Жизнь в лагере обещала быть занимательной, интересной, а главное, большинство гордилось тем, что именно они, участники ремонта школы, обеспечили этот заслуженный отдых. Поэтому не обошлось и без того, что те, кто не работал на ремонте школы, но был зачислен в лагерь, жестоко «прорабатывались» в кругу товарищей за несознательность.
Не обошлось без упрёков и в адрес Вани. В первый же день его назначили на кухню. С группой товарищей он сидел в школьном дровянике и чистил картофель на обед. Не очень увлекало его это занятие. Августовский день, будто нарочно, выдался на редкость жаркий и, конечно, хотелось сбегать на речку и выкупаться. Но ребята не начистили ещё и половины положенного. Пользуясь тем, что Спицын был старшим среди чистивших картофель, он сговорился с Женей под каким-то предлогом выйти из дровяника и потихоньку сбегать выкупаться.
По дороге он снова заговорил с Женей на свою излюбленную тему. Его до сих пор не покидали мысли о фронте. Он считал, что если бы действовал не один, а с Женей, то они теперь уже были бы настоящими разведчиками или связными, которым поручают важные военные дела. Думая об этом, Ваня спросил:
— Тебе, Женя, нравится в лагере?
— Очень.
— А мне не нравится.
— Почему?
— Ну, что это за лагерь! Картошку чистить заставляют, а там, смотри, и дрова пилить придётся, да ещё что-нибудь, а я хочу отдыхать.

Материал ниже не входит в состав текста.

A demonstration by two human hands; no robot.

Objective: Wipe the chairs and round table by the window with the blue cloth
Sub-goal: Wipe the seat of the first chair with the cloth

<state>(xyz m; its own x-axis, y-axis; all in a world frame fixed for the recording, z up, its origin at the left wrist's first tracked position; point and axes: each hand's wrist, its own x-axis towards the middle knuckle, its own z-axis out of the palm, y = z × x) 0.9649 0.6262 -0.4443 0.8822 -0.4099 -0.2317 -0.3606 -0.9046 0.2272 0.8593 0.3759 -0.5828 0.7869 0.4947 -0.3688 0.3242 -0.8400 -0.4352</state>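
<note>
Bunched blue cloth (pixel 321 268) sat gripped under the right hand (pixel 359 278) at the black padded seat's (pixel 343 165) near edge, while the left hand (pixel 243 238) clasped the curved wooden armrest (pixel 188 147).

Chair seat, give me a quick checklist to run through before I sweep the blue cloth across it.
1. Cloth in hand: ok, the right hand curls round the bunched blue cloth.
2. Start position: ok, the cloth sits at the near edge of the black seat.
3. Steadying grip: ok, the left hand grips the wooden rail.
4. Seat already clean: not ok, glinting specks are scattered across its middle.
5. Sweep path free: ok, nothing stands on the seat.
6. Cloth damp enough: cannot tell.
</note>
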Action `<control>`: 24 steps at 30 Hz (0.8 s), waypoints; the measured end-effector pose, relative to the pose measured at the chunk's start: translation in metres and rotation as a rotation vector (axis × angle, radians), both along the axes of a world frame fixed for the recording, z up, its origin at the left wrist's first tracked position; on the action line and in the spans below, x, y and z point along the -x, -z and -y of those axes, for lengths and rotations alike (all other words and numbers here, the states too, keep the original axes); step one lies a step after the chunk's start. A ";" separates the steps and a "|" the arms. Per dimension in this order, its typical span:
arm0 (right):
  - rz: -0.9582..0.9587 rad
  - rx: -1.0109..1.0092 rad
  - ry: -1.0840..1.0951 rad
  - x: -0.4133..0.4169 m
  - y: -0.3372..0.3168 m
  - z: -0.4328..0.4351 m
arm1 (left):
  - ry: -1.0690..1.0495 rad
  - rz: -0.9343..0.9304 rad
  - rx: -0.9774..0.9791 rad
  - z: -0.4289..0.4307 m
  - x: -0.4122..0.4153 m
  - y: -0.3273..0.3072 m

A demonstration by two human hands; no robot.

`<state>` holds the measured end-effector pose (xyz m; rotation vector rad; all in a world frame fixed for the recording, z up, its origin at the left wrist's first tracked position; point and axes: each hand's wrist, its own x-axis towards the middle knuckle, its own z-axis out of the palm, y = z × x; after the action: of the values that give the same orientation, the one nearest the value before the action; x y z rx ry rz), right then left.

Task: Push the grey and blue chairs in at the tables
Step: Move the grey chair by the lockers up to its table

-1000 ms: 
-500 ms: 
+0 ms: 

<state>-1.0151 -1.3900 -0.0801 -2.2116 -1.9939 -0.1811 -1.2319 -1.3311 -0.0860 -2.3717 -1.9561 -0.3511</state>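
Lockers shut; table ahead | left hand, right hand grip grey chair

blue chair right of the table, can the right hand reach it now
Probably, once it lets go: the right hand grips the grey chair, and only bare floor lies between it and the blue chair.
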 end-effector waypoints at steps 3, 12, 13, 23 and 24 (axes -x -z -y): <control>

— Так мы и будем отдыхать, — возразил Женя.
— Тоже мне отдых! Скучно! Ни интересных игр, ни походов. Я смотрю в план работы, а там расписание игр в городки да в футбол, встреча с каким-то Зиминым, а мне ещё заниматься придётся. Вчера Серёжка мне дома диктант устроил. И опять я три ошибки сделал…
Ваня запустил пальцы под свою серую кепку, почесал голову, прищурил один глаз, сморщился и мечтательно заявил:
— Знаешь, Женя, вот если бы мы жили где-нибудь в прифронтовой полосе? Вот было бы интересно.
— А я не хочу… Там страшно, война, стреляют, бомбят…
— Вот чудак. Ведь в прифронтовой полосе, а не на войне, — возразил Ваня.